Big win for wind and solar as rule change reverses “system black” fallout

Photo: Dylan McConnell

A change to energy market rules promises to make it easier for large-scale renewables and battery storage projects to connect to the grid, by lowering a hurdle put in place in the wake of South Australia’s 2016 “system black” event.

The Australian Energy Market Commission has published its final determination on reactive current access standards for inverter-based resources – wind farms, solar farms and big batteries – following two requests for a change to the rules.

The AEMC says it has made a “more preferable” final rule that lowers the reactive current fault-response capability that connecting inverter-based resources need to provide, while also clearing up a few grey areas still lingering in the current standards.

“This will facilitate greater efficiency in the connection requirements of inverter-based resources (IBR), such as batteries, wind and solar, while also ensuring the security of the power system,” the determination says.

“The final rule will also support more flexible negotiation on the reactive current capability that inverter-based generators have to provide to ensure voltage stability is maintained at least cost.”
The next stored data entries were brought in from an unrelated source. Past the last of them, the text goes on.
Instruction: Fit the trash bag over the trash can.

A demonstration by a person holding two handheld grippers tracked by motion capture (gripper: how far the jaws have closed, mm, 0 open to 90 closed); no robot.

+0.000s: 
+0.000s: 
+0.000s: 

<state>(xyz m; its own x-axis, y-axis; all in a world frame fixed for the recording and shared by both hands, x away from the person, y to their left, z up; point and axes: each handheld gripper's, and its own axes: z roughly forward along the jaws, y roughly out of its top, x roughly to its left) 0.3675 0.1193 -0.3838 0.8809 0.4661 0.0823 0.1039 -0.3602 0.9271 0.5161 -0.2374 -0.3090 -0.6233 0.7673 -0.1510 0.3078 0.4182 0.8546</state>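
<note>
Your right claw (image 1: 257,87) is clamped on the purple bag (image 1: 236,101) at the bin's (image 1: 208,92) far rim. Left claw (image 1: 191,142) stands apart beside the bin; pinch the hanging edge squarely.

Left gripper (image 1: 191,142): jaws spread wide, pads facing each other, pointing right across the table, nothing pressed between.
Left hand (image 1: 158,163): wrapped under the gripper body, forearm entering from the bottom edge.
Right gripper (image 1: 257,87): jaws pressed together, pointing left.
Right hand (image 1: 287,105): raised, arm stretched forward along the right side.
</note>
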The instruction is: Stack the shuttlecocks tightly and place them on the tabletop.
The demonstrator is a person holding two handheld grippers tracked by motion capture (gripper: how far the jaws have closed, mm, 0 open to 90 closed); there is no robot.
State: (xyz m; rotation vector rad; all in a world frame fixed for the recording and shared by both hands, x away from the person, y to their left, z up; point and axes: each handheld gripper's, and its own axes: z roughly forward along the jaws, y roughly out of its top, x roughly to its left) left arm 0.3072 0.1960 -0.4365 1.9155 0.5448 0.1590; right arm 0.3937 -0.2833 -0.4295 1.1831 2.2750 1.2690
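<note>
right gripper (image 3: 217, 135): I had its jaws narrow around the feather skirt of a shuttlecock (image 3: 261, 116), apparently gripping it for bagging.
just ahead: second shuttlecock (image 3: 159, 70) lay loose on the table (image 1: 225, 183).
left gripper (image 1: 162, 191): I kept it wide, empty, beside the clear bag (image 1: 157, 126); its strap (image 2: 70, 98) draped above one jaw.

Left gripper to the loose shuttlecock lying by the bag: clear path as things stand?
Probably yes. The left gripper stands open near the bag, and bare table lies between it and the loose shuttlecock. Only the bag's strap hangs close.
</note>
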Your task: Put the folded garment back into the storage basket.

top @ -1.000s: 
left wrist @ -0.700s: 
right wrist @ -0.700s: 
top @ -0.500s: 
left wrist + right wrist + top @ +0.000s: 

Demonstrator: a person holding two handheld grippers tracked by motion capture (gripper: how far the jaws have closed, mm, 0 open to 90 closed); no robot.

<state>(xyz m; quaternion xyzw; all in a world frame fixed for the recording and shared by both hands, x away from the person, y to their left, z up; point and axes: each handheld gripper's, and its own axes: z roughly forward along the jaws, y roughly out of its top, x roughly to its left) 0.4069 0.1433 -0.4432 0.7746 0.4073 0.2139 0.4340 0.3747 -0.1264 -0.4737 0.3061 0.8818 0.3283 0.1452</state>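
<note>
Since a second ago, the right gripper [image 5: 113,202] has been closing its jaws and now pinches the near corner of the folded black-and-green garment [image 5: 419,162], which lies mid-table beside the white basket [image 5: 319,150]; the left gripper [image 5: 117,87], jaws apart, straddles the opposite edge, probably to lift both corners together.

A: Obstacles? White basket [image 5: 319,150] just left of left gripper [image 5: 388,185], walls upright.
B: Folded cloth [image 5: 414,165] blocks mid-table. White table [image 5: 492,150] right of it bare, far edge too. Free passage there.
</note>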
The rule change essentially loosens off some of the tightening up of requirements from wind and solar farms that was made in the wake of the 2016 “system black” in South Australia – when massive storms tore down multiple transmission towers and three transmission links and triggered a state-wide blackout.

Described in the aftermath as a “black swan event” – rare enough that building a grid capable of withstanding it would be very expensive and largely unnecessary – it nonetheless had some unfortunate impacts on Australia’s renewable energy progress.

As RenewEconomy editor Giles Parkinson noted here, it “quickly became a political football and an ideological battleground between parties pro-renewables, and those against,” the latter including much of the Coalition federal government of the time.

It also led to a more conservative approach from the market operator, which included a push for – among other things – tighter restrictions on the requirements from wind and solar farms in response to disturbances to the grid.

More than half a dozen years later, the AEMC concedes that the reactive current capability required from solar and wind farms in order to connect to the grid might have been set unnecessarily high.

The Commission’s final rule will from April 27 onward require generators to provide a value greater than zero per cent of their maximum continuous current per unit change in voltage.

“This will require inverter-connected resources to provide some response at the connection point and also ensure that they do not absorb reactive current at the connection point during under-voltage faults and do not inject reactive current at the connection point during over-voltage faults,” the determination says.

This differs from the draft determination, that proposed providing the flexibility to agree to a level of reactive current response below zero – a change ruled out due to its failure to set any effective minimum access standard.

But the final determination does allow some flexibility on determining appropriate levels of response, and removes the need for some projects – mostly wind farms – to invest in expensive extra kit, such as synchronous condensers, often to little real effect.

Or as the AEMC puts it: “This investment in auxiliary equipment is not always likely to support the achievement of system security outcomes at least cost and the Commission considers that there should be more flexibility to agree to a more efficient level of reactive current provision by connecting resources.”

Ultimately, it looks a lot like there is a more collegiate approach to energy market regulation being taken, where all parties can agree to a common coal – a well functioning renewables grid – and work together towards it.

The AEMC says it also expects the rule change to lead to network companies playing a more proactive role in planning for and investing in ways to ensure stable voltage levels during steady-state conditions and maintain adequate reactive power reserve margins to respond to faults.